Even if no hardware assistance is available, the idea can still be made to work. What is then needed is a new system call, available only to device driver processes, supplying a list of (port, value) pairs. What the kernel does is first check to see if the process owns all the ports in the list. If so, it then copies the corresponding values to the ports to initiate device I/O. A similar call can be used to read I/O ports in a protected way.
This approach keeps device drivers from examining (and damaging) kernel data structures, which is (for the most part) a good thing. An analogous set of calls could be made available to allow driver processes to read and write kernel tables, but only in a controlled way and with the approval of the kernel.

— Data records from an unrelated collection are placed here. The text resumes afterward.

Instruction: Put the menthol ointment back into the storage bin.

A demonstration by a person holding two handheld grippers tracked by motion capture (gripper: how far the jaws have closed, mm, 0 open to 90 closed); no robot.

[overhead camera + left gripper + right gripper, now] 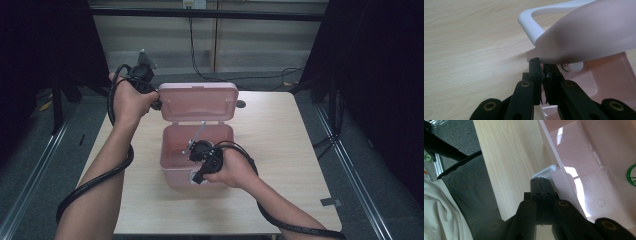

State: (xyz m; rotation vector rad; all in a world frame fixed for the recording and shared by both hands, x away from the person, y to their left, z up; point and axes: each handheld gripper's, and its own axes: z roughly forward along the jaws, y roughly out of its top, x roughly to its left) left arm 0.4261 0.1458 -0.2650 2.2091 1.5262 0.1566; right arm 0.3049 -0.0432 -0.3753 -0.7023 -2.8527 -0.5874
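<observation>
A: Where are the two hands?

B: The left hand [131, 97] reaches far out, arm nearly straight. Its left gripper [156, 102] pinches the left edge of the pink plastic lid [198, 101], which stands up and open. The right hand [231, 170] is bent in close, just over the front of the pink plastic box [172, 167]. The right gripper [196, 151] pokes down into the box.

A: Which way does the box go?

B: It sits in the middle of the light wooden table [280, 150]. Its long side runs left to right, and the lid's long side does too. The open top faces up.

A: Are the jaws together?

B: In the left gripper view the left gripper [541, 65] has its jaws squeezed on the lid's edge [589, 37], with a white plastic handle [531, 25] just past them. In the right gripper view the right gripper [541, 182] has its jaws pressed together, right beside the box's wall [584, 165]. I cannot tell if anything is between them.

A: What does the top camera add?

B: A thin grey bar [196, 137] leaning inside the box, just past the right gripper.
</observation>
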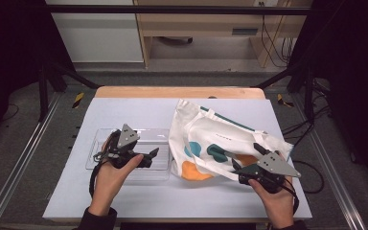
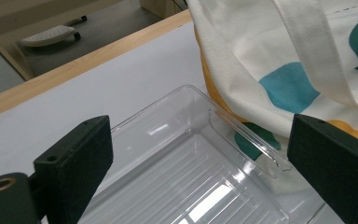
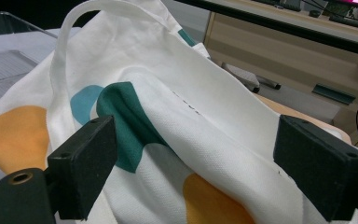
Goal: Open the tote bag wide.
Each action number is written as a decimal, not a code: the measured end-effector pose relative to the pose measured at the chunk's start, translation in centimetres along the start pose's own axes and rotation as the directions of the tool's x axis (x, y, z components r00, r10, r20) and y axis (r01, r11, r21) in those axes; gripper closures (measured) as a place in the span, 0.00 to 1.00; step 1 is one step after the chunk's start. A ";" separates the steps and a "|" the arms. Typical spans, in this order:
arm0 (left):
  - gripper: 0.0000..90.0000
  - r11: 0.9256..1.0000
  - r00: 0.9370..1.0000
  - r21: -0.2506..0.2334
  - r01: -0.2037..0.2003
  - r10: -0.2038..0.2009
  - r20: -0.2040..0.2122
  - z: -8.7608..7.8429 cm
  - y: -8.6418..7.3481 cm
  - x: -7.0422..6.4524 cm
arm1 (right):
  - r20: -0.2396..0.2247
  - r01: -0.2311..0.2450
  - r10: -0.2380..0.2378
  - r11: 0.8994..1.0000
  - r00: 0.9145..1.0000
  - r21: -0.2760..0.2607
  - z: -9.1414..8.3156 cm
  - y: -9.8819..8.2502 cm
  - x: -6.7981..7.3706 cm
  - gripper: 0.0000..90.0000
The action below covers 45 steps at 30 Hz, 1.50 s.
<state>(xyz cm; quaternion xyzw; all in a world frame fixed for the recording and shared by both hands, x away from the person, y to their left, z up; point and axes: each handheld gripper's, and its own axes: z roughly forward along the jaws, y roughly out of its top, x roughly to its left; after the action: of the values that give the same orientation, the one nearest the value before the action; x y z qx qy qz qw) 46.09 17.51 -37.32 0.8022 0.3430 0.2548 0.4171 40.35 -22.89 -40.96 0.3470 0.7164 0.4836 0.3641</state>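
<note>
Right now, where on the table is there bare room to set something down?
The white table surface is bare along the far edge, beyond the clear plastic tray, and along the near edge between the two forearms. The middle is crowded: the tray touches the white canvas tote bag with coloured blotches.

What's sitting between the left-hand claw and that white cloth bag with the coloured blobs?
A clear plastic tray, empty, seen in the left gripper view; its far rim reaches the white cloth bag. The left gripper hovers open over it.

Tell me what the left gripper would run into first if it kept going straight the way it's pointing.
Most likely the far rim of the clear plastic tray, which lies between the open jaws of the left gripper. Just past it sits the tote bag. Depth is hard to judge.
</note>
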 end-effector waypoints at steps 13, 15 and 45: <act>0.08 1.000 1.000 -0.008 0.019 -0.019 -0.014 -0.4 0.2 -0.1 | -0.013 0.061 -0.061 0.997 0.998 0.039 0.6 2.4 0.4 0.21; 0.08 1.000 1.000 -0.012 0.019 -0.019 -0.014 -0.4 0.2 0.0 | -0.018 0.065 -0.064 0.997 0.998 0.041 0.6 3.0 0.4 0.22; 0.08 0.999 1.000 -0.043 0.015 -0.015 -0.003 -1.8 0.8 0.6 | -0.099 0.018 0.019 0.930 0.995 0.367 11.4 6.6 -1.9 0.83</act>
<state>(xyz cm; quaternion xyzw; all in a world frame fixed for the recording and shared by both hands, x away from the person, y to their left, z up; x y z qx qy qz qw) 45.51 18.52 -35.64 0.7900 0.3441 0.2605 0.4356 52.04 -17.55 -37.40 0.3845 0.8116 0.3578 0.2560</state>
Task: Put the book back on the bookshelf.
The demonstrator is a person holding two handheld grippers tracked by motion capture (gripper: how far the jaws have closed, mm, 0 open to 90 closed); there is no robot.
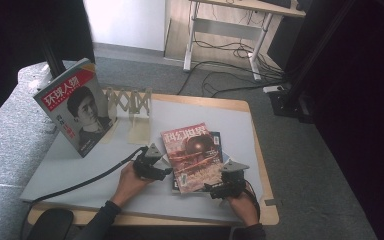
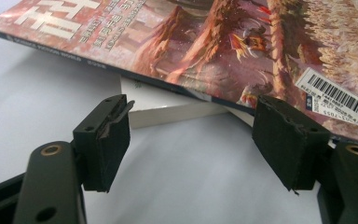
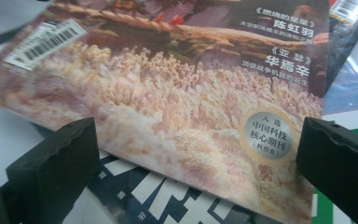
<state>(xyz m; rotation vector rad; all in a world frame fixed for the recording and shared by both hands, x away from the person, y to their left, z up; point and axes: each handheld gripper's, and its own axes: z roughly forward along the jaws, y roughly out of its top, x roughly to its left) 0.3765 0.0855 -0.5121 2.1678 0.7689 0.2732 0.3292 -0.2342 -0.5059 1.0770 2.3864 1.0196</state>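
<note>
- From the high view, we see a red magazine (image 1: 192, 156) lying on top of a small stack (image 1: 217, 140) near the front of the counter (image 1: 80, 165), turned a little off square so a dark cover pokes out at its upper right.
- We hold the left claw (image 1: 167, 171) at the magazine's left edge and the right claw (image 1: 209, 188) at its lower right corner; both sit right against the stack.
- Farther back on the left, a second magazine (image 1: 75, 106) with a portrait cover stands tilted, and a wooden rack (image 1: 128, 102) stands just beside it.
- In the left gripper view, our left claw (image 2: 193, 140) gapes wide with nothing between its pads. The red magazine (image 2: 205, 42) overhangs a white book (image 2: 168, 105) beneath it, just beyond the tips; the right-hand pad sits close under the magazine's edge by the barcode (image 2: 338, 98), though we cannot tell whether it touches.
- In the right gripper view, our right claw (image 3: 196, 149) also stands wide apart and grips nothing. The red magazine's lower corner (image 3: 191, 121) reaches down between the two pads, apart from each, over a dark cover with white lettering (image 3: 158, 196).
</note>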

The main problem with this approach, and microkernels in general, is the performance hit all the extra context switches cause. However, virtually all work on microkernels was done many years ago when CPUs were much slower. Nowadays, applications that use every drop of CPU power and cannot tolerate a small loss of performance, are few and far between. After all, when running a word processor or Web browser, the CPU is probably idle 90% of the time. If a microkernel-based operating system turned an unreliable 900-MHz system into a reliable 800-MHz system, probably few users would complain. After all, most of them were quite happy only a few years ago when they got their previous computer, at the then-stupendous speed of 100 MHz.

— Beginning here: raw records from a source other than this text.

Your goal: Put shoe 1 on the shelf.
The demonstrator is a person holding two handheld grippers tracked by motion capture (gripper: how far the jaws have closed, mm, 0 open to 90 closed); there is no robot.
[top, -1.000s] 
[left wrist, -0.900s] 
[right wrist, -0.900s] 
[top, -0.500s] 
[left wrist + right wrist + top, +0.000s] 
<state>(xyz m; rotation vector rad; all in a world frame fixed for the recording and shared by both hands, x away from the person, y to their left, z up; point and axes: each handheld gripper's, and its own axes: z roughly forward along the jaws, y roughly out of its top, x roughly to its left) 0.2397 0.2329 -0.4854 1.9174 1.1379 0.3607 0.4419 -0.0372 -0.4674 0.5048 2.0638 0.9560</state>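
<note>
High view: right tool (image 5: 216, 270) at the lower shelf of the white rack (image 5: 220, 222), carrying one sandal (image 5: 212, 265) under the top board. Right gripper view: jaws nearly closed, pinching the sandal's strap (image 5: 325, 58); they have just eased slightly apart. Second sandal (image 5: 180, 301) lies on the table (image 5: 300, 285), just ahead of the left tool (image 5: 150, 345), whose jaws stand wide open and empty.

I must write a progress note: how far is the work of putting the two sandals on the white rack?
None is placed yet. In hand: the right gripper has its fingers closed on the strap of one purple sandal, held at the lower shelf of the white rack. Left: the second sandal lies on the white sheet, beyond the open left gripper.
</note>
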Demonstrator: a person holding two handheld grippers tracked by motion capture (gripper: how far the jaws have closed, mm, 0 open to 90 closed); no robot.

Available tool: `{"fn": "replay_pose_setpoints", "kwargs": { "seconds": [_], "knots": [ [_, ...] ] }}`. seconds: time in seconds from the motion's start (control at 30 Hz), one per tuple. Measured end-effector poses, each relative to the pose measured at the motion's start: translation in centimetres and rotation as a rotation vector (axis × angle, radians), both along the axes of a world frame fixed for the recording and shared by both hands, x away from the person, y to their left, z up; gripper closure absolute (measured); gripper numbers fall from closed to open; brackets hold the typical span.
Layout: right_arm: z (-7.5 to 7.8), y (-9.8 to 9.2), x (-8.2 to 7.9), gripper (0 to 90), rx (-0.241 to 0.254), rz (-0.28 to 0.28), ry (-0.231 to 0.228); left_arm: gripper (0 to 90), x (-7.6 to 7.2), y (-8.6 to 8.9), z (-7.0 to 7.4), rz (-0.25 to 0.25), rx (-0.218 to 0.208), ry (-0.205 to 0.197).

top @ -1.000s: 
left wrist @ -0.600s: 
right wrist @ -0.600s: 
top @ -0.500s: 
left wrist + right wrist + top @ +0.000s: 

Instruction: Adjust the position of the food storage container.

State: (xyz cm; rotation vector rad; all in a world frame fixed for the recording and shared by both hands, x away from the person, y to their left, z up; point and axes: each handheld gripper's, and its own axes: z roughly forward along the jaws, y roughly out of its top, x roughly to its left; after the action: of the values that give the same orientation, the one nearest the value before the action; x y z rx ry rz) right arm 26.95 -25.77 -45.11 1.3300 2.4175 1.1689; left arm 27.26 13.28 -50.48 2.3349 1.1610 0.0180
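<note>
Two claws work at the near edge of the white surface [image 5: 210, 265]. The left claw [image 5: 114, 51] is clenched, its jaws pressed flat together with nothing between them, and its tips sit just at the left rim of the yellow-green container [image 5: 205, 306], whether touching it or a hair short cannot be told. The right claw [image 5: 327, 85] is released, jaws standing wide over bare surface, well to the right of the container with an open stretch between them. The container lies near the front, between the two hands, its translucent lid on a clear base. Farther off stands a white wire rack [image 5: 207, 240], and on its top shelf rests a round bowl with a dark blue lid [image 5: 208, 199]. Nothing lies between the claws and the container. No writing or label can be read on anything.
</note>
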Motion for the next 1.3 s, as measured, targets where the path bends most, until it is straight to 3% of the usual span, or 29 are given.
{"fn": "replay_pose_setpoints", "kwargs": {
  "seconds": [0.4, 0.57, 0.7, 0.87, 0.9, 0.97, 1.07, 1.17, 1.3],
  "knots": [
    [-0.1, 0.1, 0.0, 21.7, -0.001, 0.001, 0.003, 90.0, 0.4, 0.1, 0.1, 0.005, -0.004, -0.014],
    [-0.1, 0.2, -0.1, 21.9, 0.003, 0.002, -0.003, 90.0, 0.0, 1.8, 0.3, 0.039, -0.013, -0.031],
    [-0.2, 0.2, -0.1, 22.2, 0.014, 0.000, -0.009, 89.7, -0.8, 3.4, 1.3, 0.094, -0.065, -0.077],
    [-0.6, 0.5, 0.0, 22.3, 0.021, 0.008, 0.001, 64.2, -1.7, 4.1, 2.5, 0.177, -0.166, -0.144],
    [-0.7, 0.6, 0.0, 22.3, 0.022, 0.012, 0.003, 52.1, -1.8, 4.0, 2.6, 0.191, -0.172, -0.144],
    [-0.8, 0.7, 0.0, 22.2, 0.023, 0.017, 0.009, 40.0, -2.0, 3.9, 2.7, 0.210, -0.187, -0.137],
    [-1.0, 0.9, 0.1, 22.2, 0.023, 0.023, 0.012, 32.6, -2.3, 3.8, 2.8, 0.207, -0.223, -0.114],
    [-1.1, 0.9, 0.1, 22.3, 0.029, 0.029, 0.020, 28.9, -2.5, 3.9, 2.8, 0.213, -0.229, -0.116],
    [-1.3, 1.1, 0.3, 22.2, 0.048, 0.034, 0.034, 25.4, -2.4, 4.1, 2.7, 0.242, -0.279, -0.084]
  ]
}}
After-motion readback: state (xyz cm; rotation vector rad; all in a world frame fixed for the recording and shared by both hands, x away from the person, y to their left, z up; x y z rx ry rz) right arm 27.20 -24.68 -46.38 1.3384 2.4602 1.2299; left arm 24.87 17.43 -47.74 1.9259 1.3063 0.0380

With the client-server systems discussed above, the idea was to get as much out of the kernel as possible. The opposite approach is to put more modules into the kernel, but in a protected way. The key word here is protected, of course. We studied some protection mechanisms in Sec. 9.5.6 that were initially intended for importing applets over the Internet, but are equally applicable to inserting foreign code into kernel. The most important ones are sandboxing and code signing as interpretation is not really practical for kernel code.

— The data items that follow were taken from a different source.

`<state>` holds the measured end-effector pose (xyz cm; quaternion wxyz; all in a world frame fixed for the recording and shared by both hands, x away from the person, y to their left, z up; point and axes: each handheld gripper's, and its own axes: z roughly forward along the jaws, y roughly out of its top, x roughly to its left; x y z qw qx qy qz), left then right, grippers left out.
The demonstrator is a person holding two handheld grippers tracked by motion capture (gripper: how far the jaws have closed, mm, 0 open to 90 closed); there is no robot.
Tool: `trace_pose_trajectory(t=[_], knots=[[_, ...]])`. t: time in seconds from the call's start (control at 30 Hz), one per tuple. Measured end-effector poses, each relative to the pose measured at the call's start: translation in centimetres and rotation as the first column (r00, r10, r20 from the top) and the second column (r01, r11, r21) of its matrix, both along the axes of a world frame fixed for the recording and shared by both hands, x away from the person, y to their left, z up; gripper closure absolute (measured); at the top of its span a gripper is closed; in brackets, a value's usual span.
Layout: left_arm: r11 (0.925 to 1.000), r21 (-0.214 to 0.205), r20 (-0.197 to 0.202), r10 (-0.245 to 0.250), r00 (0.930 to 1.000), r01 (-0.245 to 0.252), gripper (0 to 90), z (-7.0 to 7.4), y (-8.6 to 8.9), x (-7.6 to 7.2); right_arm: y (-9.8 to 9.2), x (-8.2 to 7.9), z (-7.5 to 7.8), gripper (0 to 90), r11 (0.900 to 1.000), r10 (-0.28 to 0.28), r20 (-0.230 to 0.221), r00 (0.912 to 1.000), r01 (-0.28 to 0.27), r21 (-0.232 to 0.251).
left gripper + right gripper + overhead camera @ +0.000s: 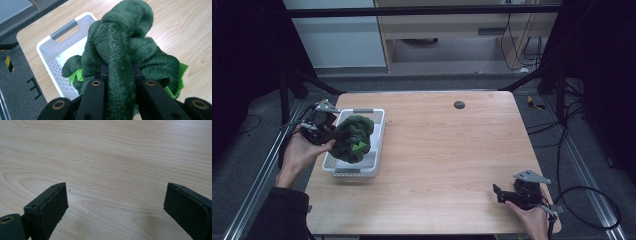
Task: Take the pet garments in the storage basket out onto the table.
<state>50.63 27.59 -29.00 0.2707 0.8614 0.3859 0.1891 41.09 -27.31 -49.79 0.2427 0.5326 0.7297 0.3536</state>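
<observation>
A dark green plush toy (pixel 353 138) with bright green felt bits hangs over the white perforated basket (pixel 379 131) at the table's left. My left gripper (pixel 333 136) is shut on it from the left side. In the left gripper view the black jaws pinch a thick fold of the plush toy (pixel 120 50), which is lifted above the basket (pixel 47 56); part of it still trails inside. My right gripper (pixel 498 194) rests low near the table's front right corner. In the right gripper view its fingers (pixel 53 201) stand wide apart over bare wood with nothing between them.
The wooden table (pixel 447 150) has a small black round spot (pixel 459 104) near its far edge. Dark frame rails run along both sides of the table, and cables lie on the floor at the right.
</observation>
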Motion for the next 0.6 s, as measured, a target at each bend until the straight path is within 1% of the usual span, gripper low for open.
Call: trace_pose_trajectory(t=[0.03, 0.07, 0.1, 0.17, 0.2, 0.23, 0.4, 0.43, 0.47, 0.6], knots=[[1.0, 0.0, 0.0, 0.0, 1.0, 0.0, 79.5, 0.0, 0.0, 0.0, 0.0, 0.0, 0.0, 5.3, 1.0, 0.0, 0.0, 1.0, 0.0, 0.0], [1.0, 0.006, 0.001, 0.001, 1.0, -0.001, 79.5, 0.4, -0.2, -0.2, 0.0, 0.0, 0.0, 5.4, 1.0, 0.002, 0.006, 1.0, -0.002, 0.007], [1.0, 0.005, 0.003, -0.002, 1.0, 0.002, 79.6, 0.6, -0.3, -0.3, 0.0, 0.0, 0.1, 5.4, 1.0, 0.004, 0.007, 1.0, -0.004, 0.002], [1.0, 0.005, 0.005, -0.008, 1.0, 0.008, 79.5, 0.8, -0.4, -0.4, 0.1, 0.0, 0.1, 5.4, 1.0, 0.003, 0.009, 1.0, -0.003, 0.005], [0.9996, 0.018, 0.005, -0.022, 0.9997, 0.022, 79.5, 1.2, -0.5, -0.6, 0.1, -0.1, 0.2, 5.4, 1.0, 0.005, 0.009, 1.0, -0.005, 0.004], [0.9995, 0.02, 0.007, -0.025, 0.9997, 0.025, 79.6, 1.4, -0.6, -0.7, 0.1, -0.1, 0.2, 5.4, 1.0, 0.009, 0.015, 0.9998, -0.009, -0.002], [0.9994, 0.018, 0.017, -0.032, 0.9994, 0.031, 79.6, 2.0, -1.0, -1.1, 0.1, -0.1, 0.2, 5.4, 1.0, 0.006, 0.022, 0.9997, -0.006, 0.001], [0.9989, 0.025, 0.028, -0.039, 0.9988, 0.039, 79.5, 2.1, -1.0, -1.2, 0.1, -0.1, 0.2, 5.4, 1.0, 0.005, 0.021, 0.9998, -0.005, 0.0], [0.9984, 0.033, 0.03, -0.047, 0.9984, 0.046, 79.6, 2.4, -1.1, -1.3, 0.1, -0.1, 0.3, 5.1, 1.0, 0.007, 0.024, 0.9997, -0.007, -0.003], [0.9977, 0.035, 0.035, -0.059, 0.9976, 0.058, 79.6, 2.8, -1.3, -1.6, 0.0, -0.2, 0.3, 5.1, 1.0, 0.004, 0.03, 0.9996, -0.004, -0.001]])
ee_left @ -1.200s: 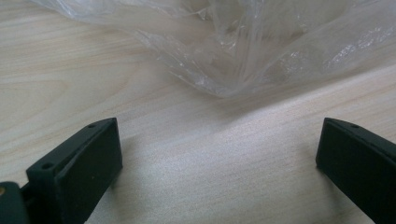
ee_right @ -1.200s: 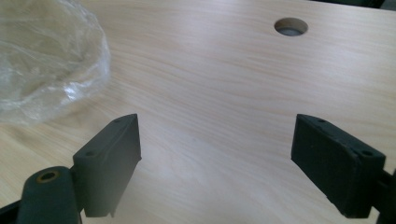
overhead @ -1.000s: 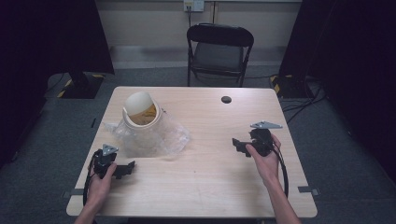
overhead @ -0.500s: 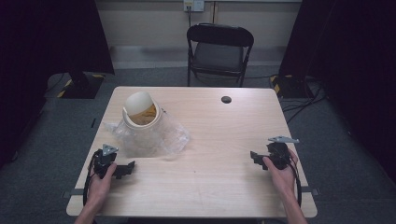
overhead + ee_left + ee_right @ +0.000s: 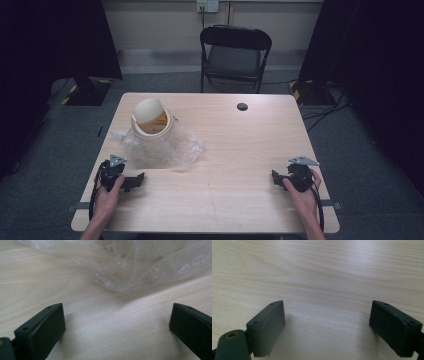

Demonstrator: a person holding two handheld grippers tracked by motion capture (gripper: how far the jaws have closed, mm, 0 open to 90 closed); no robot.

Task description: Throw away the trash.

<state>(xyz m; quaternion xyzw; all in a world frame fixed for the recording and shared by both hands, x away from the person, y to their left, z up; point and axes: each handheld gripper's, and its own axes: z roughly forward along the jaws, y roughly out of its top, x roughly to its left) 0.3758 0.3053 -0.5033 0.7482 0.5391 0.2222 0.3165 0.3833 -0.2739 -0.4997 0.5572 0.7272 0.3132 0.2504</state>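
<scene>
With both tools empty and wide on the surface [image 5: 225, 150], let the left tool [image 5: 136, 180] close on the crumpled clear bag [image 5: 165, 147] just ahead of it, while the right tool [image 5: 276, 178] steadies the far-off jar [image 5: 150, 116].

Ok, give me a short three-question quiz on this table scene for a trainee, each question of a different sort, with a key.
1. True or false: the left gripper has its jaws closed on the clear plastic bag.
2. Multiple choice: what lies between the jaws of the right gripper? A) the bag's edge B) bare table top C) the small black disc
3. Fill in: the cream container rests in the bag on the person's ___ side of the table.

Key
1. False: the jaws stand wide apart, with the bag just beyond them.
2. B
3. left
</scene>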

Of course, an extensible system by itself is not a way to structure an operating system. However, by starting with a minimal system consisting of little more than a protection mechanism and then adding protected modules to the kernel one at a time until reaching the functionality desired, a minimal system can be built for the application at hand. In this view, a new operating system can be tailored to each application by including only the parts it requires. Paramecium is an example of such a system (Van Doorn, 2001).
Another issue relevant here is that of system threads, no matter which structuring model is chosen. It is sometimes convenient to allow kernel threads to exist, separate from any user process. These threads can run in the background, writing dirty pages to disk, swapping processes between main memory and disk, and so on. In fact, the kernel itself can be structured entirely of such threads, so that when a user does a system call, instead of the user's thread executing in kernel mode, the user's thread blocks and passes control to a kernel thread that takes over to do the work.
In addition to kernel threads running in the background, most operating systems start up many daemon processes in the background, too. While these are not part of the operating system, they often perform ''system'' type activities. These might including getting and sending email and serving various kinds of requests for remote users, such as FTP and Web pages.